> [PROBLEM] Identify each line in the records below that contains the word "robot", and copy it.

::: SUPPLIED RECORDS :::

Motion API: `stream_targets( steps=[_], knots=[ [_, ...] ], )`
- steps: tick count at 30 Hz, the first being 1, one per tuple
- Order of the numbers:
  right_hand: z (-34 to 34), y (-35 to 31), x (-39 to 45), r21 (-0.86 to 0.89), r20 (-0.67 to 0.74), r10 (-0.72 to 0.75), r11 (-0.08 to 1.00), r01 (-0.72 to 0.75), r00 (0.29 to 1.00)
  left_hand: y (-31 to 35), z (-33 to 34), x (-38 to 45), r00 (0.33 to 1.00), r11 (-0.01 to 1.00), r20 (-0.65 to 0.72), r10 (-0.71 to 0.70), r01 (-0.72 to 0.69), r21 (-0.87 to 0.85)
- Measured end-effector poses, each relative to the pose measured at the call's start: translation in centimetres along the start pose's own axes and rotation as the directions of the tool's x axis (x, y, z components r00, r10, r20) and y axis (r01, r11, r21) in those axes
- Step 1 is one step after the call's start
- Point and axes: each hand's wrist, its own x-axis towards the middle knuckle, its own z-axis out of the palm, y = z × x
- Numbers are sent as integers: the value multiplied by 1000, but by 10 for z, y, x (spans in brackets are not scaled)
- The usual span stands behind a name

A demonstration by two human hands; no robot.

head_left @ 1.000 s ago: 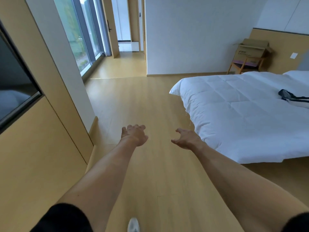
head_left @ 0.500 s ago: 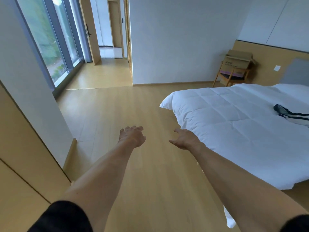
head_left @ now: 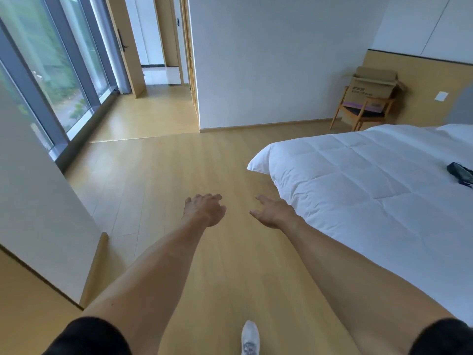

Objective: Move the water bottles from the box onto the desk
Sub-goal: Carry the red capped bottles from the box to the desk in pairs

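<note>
A person is reaching both arms forward over the wooden floor [head_left: 158, 180]; the left hand [head_left: 204, 210] and right hand [head_left: 275, 213] are hanging empty, fingers loosely spread. The cardboard box [head_left: 371, 89] is sitting on a wooden chair [head_left: 358, 115] far off, beside the white bed [head_left: 371, 180]; bottles cannot be made out

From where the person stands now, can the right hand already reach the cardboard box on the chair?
Probably not. The right hand is open over bare floor, while the cardboard box sits on the wooden chair by the far wall. The floor between looks free beside the bed, so walking closer should do.
</note>
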Motion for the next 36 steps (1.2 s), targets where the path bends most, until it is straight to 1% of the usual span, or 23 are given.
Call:
stream_targets(
  steps=[5, 8, 12, 15, 20, 24, 29, 33, 36],
  knots=[
    [-17, -19, 106, 9, 22, -51, 999, 50, 998, -16, -23, 91, 999, 1000, -16, -28, 28, 12],
    [-37, -30, 172, -3, 52, -61, 998, 61, 997, -30, -46, 154, 997, 997, -9, -71, 71, 16],
    [-65, -42, 254, -28, 46, -77, 997, 78, 996, -40, -73, 231, 994, 994, -32, -103, 103, 20],
    [-76, -54, 300, -51, 74, -97, 994, 101, 993, -45, -81, 275, 994, 994, -16, -107, 107, 11],
    [-92, -66, 375, -57, 63, -116, 991, 119, 991, -56, -92, 353, 992, 992, 1, -125, 125, -4],
    [-101, -69, 436, -70, 58, -84, 994, 88, 995, -63, -96, 422, 995, 995, 13, -95, 95, -7],
    [-117, -78, 525, -74, 43, -11, 997, 14, 999, -73, -109, 524, 1000, 1000, 8, -19, 19, -10],
    [-139, -91, 599, -56, 49, 59, 997, -56, 997, -88, -128, 609, 999, 999, 14, 45, -45, -13],
    [-159, -103, 651, -46, 49, 110, 993, -108, 993, -103, -149, 669, 996, 997, 23, 81, -81, 17]
  ],
)
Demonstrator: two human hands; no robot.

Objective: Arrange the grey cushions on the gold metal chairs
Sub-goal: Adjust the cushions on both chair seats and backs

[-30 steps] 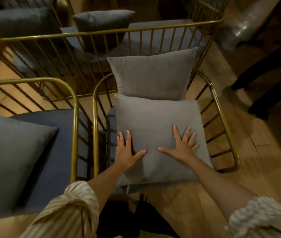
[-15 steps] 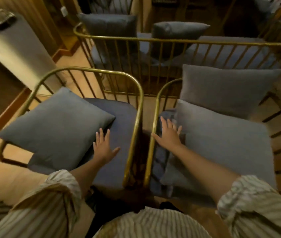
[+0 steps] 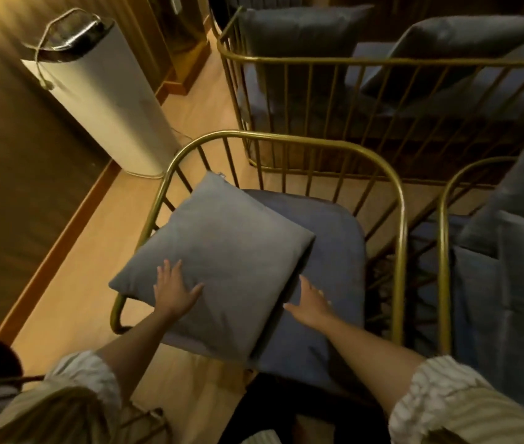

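Note:
A grey cushion (image 3: 222, 251) lies askew on the left side of a gold metal chair (image 3: 286, 143), overhanging its left armrest, on top of the dark blue seat pad (image 3: 334, 245). My left hand (image 3: 174, 291) rests flat, fingers spread, on the cushion's near left part. My right hand (image 3: 310, 304) lies open on the seat pad at the cushion's right edge. A second gold chair (image 3: 443, 225) at the right carries two grey cushions (image 3: 516, 251), one upright behind one lying flat.
A white cylindrical appliance (image 3: 103, 100) stands on the wooden floor at the left by a dark wall. Behind the chairs is a gold metal bench (image 3: 382, 60) with dark cushions (image 3: 302, 30). The two chairs stand close together.
The view swung left from the right chair to the left one. My left hand moved onto the tilted cushion, and my right hand left the right chair's cushion for the left chair's seat pad.

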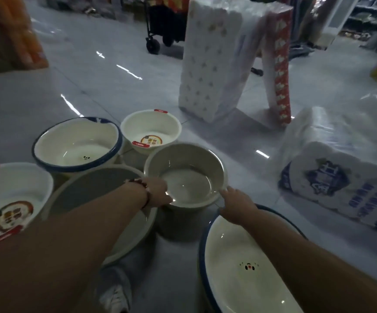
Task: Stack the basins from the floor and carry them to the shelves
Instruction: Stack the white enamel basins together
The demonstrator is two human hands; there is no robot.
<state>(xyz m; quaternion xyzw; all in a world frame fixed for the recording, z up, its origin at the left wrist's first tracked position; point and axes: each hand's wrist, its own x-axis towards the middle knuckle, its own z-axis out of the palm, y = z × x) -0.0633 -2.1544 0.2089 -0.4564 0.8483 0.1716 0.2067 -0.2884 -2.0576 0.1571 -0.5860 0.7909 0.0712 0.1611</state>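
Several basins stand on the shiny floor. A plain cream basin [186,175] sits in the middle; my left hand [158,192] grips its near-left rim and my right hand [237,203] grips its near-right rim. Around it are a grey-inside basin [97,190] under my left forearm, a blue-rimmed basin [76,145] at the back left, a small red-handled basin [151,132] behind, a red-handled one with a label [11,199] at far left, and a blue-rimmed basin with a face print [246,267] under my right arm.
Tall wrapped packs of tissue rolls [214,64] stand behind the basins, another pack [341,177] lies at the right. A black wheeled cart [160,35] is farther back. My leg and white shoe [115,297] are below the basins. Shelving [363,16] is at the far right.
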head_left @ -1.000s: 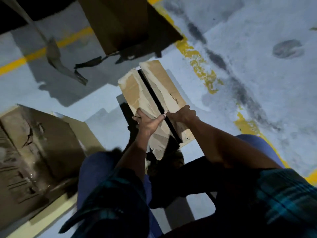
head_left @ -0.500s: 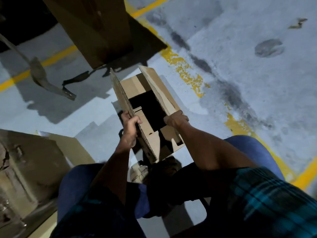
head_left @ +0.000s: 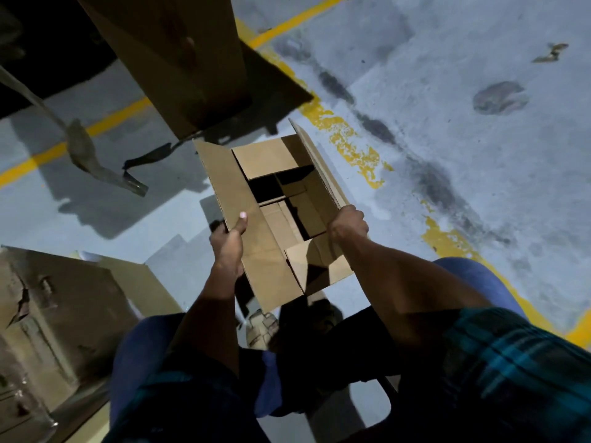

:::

> [EXERCISE SOLUTION]
A demonstration by two human hands; no robot.
Demonstrator: two human hands; no robot.
The demonstrator is two human hands; there is no robot.

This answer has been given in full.